Casanova seguía furioso y encolerizado por la fuga de Kate McTiernan. Llevaba horas muy inquieto y desvelado. No hacía más que dar vueltas en la cama. Era mala cosa. Un peligro. Había cometido su primer error.
De pronto, alguien le susurró en la oscuridad:
—¿Estás bien? ¿Te encuentras bien?
Era una voz de mujer que lo sobresaltó. Él había sido Casanova. Ahora, se transmutaba en su otra personalidad: el buen esposo.
Alargó la mano y acarició con suavidad el hombro desnudo de su esposa.
—Me he desvelado, pero estoy bien.
—Lo he notado. ¿Cómo no lo iba a notar? —dijo ella con voz adormilada.
Era una buena persona, y lo quería.
—Lo siento —pidió perdón Casanova besándole el hombro.
Le acarició el pelo mientras pensaba en Kate McTiernan, que tenía una melena castaña mucho más larga.
Siguió acariciando el pelo de su esposa, pero volvió a sumirse en sus torturados pensamientos. Ya no tenía a nadie con quién hablar, ¿verdad? Desde luego en Carolina del Norte, no.
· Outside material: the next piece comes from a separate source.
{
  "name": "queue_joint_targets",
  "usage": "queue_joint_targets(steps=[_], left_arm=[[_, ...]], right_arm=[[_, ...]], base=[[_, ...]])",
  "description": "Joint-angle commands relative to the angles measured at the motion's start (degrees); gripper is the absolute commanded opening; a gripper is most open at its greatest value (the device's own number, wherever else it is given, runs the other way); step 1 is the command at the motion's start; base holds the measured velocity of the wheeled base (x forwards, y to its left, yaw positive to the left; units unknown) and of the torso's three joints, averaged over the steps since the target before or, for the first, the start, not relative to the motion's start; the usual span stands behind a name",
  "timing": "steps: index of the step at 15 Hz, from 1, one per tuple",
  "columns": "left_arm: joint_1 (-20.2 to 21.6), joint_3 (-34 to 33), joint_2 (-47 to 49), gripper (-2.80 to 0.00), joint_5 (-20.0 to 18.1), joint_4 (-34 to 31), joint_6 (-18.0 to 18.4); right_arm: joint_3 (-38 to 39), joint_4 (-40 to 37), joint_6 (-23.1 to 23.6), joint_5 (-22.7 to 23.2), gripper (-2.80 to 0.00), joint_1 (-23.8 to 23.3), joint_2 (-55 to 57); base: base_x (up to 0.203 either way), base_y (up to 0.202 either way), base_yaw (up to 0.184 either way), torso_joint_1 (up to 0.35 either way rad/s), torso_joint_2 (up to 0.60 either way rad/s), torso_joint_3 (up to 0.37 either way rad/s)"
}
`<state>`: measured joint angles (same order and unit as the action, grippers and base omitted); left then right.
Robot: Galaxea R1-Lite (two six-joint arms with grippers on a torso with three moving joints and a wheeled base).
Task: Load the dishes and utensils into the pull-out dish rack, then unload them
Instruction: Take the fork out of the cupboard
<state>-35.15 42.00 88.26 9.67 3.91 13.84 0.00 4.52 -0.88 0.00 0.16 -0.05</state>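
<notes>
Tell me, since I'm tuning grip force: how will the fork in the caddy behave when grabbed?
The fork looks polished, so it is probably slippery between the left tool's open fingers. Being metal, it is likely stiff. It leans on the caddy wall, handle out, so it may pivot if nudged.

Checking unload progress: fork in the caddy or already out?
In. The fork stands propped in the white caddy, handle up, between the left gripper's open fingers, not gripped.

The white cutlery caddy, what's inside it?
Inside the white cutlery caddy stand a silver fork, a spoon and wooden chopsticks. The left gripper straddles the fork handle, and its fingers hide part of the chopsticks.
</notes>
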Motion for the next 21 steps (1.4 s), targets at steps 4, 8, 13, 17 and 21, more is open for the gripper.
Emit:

Se levantó y bajó con paso cansino a la planta inferior. Se metió en su despacho y cerró la puerta por dentro. Miró el reloj. Eran las tres de la madrugada, es decir, las doce de la noche en Los Ángeles.
Haría una llamada. Porque, en realidad, sí tenía alguien con quién hablar. Sólo una persona en todo el mundo.
—Soy yo —dijo Casanova al oír la voz familiar que contestó al teléfono—. Esta noche estoy que me subo por las paredes. Y he pensado en ti, claro está.
—¿Quieres decir que llevo una vida desenfrenada y enloquecida? —preguntó con sorna el Caballero.
—Por supuesto —contestó Casanova más animado, ya que, por lo menos, con el Caballero podía hablar y compartir sus secretos—. Ayer cogí a otra. Déjame que te hable de Anna Miller. Es encantadora, amigo mío.